In comparison to our qPCR studies (Figs. 2B and 4B), in situ hybridizations revealed more uniform expression for cox2a, −2b and ptger2a in response to injury (Figs. 2D,E and 4C). One potential explanation for the expression differences observed between these two methodologies is their relative sensitivity. Highly sensitive qPCR assays are more likely to amplify subtle differences in transcript levels, compared to the semi-quantitative nature of in situ hybridizations. Interestingly, we also noted that while in situ studies identified cox2 transcripts in both injury and remote zones of the adult heart, CM proliferation appeared to be limited to the wound area (Fig. 5B). It is possible this localized proliferation may be attributable to additional factors, either related, or unrelated to Cox2 activity, that are spatially restricted during regeneration.
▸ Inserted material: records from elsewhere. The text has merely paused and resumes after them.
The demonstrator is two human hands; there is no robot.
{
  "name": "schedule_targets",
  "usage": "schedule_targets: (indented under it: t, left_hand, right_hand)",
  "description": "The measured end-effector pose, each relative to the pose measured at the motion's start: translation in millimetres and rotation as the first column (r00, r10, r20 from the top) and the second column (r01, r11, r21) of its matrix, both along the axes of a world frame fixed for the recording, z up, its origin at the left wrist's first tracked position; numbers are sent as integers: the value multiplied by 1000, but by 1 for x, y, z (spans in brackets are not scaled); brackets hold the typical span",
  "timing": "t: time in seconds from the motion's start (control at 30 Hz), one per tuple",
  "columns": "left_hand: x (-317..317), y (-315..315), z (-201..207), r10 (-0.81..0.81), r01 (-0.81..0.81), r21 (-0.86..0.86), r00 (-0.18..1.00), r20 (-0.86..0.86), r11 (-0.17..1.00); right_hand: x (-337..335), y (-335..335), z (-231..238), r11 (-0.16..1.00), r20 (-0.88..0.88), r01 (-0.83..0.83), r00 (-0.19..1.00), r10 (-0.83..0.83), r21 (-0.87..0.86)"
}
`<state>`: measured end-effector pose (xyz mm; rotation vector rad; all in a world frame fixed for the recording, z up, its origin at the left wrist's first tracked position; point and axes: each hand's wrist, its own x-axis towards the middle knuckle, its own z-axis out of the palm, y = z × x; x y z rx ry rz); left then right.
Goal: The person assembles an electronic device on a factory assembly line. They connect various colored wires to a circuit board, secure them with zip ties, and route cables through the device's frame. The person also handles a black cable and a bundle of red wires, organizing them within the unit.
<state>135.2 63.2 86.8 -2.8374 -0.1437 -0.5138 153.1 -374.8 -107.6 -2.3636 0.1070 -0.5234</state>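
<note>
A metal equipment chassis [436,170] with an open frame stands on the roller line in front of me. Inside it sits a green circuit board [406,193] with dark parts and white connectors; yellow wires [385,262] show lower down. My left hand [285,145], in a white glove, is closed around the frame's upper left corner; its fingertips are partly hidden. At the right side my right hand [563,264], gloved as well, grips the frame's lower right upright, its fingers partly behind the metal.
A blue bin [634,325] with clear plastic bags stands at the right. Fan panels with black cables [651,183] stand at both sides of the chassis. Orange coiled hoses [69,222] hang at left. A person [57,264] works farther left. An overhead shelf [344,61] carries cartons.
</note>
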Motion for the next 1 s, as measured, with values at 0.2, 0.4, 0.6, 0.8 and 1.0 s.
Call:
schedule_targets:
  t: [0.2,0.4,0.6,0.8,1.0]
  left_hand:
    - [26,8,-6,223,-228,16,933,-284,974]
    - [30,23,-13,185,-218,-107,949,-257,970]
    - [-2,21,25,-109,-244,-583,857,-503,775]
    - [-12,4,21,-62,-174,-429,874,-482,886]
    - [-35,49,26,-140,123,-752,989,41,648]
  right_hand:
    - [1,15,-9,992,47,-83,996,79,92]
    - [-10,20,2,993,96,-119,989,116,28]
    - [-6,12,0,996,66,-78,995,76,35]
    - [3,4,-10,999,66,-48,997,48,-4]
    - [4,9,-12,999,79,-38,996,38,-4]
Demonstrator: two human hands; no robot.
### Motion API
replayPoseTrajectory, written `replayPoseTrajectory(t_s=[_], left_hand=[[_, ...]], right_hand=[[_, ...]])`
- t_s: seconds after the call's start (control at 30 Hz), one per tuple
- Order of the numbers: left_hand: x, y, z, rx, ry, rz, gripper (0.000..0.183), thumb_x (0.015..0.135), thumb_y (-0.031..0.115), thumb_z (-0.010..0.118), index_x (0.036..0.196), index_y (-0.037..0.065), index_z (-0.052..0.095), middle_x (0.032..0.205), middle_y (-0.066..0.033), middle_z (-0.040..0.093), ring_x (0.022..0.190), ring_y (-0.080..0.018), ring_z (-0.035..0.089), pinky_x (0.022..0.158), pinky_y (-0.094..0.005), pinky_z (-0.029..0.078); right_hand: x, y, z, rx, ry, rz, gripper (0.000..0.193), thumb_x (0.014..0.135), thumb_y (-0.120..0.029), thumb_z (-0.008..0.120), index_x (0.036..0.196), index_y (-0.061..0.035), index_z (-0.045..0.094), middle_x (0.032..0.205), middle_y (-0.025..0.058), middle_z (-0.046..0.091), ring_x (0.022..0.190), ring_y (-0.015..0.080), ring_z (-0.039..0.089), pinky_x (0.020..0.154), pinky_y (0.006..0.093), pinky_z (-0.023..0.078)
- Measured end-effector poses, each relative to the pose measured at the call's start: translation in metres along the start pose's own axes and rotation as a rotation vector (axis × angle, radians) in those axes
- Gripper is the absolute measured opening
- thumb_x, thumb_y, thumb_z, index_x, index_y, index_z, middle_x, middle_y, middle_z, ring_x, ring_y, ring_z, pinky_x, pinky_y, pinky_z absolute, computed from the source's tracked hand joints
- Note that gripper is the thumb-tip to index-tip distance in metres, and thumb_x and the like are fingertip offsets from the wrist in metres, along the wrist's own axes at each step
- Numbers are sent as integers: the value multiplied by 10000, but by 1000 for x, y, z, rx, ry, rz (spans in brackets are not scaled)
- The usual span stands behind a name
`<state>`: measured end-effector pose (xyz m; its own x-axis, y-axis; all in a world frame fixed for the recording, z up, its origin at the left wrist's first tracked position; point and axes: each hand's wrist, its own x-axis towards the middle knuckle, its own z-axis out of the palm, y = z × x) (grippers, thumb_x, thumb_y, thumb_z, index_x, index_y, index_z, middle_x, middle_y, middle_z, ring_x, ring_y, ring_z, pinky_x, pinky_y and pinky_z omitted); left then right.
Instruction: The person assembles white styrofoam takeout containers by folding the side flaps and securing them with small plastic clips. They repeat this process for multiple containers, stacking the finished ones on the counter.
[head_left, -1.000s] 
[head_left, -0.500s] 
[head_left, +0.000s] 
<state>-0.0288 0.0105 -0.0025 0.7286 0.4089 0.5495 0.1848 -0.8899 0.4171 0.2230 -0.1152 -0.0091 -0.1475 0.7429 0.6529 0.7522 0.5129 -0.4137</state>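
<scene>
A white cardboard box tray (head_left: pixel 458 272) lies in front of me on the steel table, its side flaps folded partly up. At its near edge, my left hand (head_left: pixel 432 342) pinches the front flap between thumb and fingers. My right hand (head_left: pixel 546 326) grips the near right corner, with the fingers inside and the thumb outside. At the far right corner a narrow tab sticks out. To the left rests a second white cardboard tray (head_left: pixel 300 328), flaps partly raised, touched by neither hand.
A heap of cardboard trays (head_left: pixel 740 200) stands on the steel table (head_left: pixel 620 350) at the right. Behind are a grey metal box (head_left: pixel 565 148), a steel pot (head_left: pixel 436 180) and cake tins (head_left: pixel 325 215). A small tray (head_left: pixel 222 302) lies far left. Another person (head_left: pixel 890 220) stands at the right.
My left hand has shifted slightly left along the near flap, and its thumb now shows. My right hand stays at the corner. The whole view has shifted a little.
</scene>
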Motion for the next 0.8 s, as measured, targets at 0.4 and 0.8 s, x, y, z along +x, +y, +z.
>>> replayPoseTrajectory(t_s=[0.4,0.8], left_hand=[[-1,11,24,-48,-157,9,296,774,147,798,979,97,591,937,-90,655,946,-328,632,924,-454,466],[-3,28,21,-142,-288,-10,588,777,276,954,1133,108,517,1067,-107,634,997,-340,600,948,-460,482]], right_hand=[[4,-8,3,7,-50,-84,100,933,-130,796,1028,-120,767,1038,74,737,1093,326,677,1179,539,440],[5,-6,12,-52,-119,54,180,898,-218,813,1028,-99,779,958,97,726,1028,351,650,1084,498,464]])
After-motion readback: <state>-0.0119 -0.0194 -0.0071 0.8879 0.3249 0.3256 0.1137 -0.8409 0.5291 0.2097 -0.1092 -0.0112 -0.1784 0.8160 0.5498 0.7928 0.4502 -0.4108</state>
In the downstream PGE2 signaling circuit, we found that PGE2 receptor expression was dynamically modulated in the regenerating heart. PGE2 signals through the autocrine and paracrine activation of four G protein-coupled receptors to initiate diverse downstream pathways. Activation of EP2, the ortholog of zebrafish Ptger2a, directly promotes cell proliferation in the context of regeneration and cancer23,51, polarizing neutrophils and macrophages towards a reparative phenotype18,19. By contrast, EP3, the ortholog of zebrafish Ptger3, appears to activate pathways in opposition to EP2, inhibiting cell proliferation25,26 and exacerbating pathologic inflammation13,52. Our profiling studies of PGE2 receptor expression revealed that injury drives the upregulation of ptger2a and reciprocal downregulation of ptger3 in cardiac tissues (Fig. 4), suggesting that in the zebrafish heart, PGE2 signaling is directed towards a restorative response.

Whether modulation of the PGE2 circuit after injury has an enduring impact on cardiac regeneration remains an open question. Our work showed that in the regenerative zebrafish heart, injury triggers the upregulation of genes critical to PGE2 synthesis (Fig. 2). We furthermore demonstrated that activation of the PGE2 signal is essential to stimulate CM proliferation, a major driver of heart regeneration (Fig. 5).

In other model systems, PGE2 has been shown to directly promote the proliferation of multiple cell types, including skeletal muscle stem cells28 and primary human CMs15. However, a large body of work also supports a role for PGE2 in governing the recruitment, retention, and pro-regenerative polarization of neutrophils, macrophages, and T cells17,18,53. Therefore, it is likely that PGE2 stimulates CM proliferation directly, as well as indirectly, through orchestrating restorative immune cell activity. This study, documenting the injury-induced modulation of PGE2signaling during cardiac regeneration, seeds the field for future research to define the mechanisms through which PGE2 promotes the early, regenerative response.